L’Europa continua ad accanirsi sulle nostre aziende imponendo una mole di adempimenti burocratici che rischiano di incidere pesantemente sulla crisi economica in corso. E’ emblematico il caso degli allevatori italiani, a cui è imposto un tortuoso iter burocratico per ottenere il certificato ambientale e dimostrare la quantità di CO2 emessa dalle loro fattorie. Un adempimento che costerà tempo e soldi agli imprenditori e si presterà inoltre ad ogni genere di truffa”   

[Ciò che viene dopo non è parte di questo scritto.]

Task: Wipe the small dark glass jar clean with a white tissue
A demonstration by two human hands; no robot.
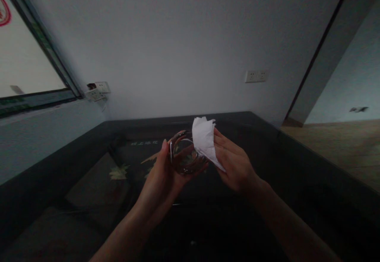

Lo afferma l’europarlamentare di Fratelli d’Italia – ECR, Nicola Procaccini, componente della Commissione ambiente del Parlamento europeo 

Mentre le nostre aziende agricole e del settore lattiero-caseario sono impegnate a mantenere alto il livello della qualità dei prodotti in Italia e a garantire così anche la tutela della salute dei consumatori, da Bruxelles non si tiene conto della drammatica realtà economica e della complessa situazione geopolitica che sta determinando anche il rilevante aumento dei costi per mangimi e fertilizzanti. Non solo, ma mentre da una parte l’Europa ammette la possibilità per i singoli Stati di cofinanziare fino al 200% gli aiuti ai settori economici più in crisi, dall’altra tartassa le aziende imponendo maggiori controlli e complicate certificazioni, proprio come quelle legate alle emissioni. Bruxelles non ha imparato nulla dalla storia! La paradossale e tragica conseguenza è che ad avvantaggiarsi di questo stato di cose sono Cina e Russia, i cui allevamenti non tengono conto degli adempimenti che riguardano l’ambiente, la sicurezza sul lavoro e la salute dei consumatori. Una triste realtà che configura, ancora una volta, una condizione di concorrenza sleale anche sui prodotti alimentari”, conclude Procaccini.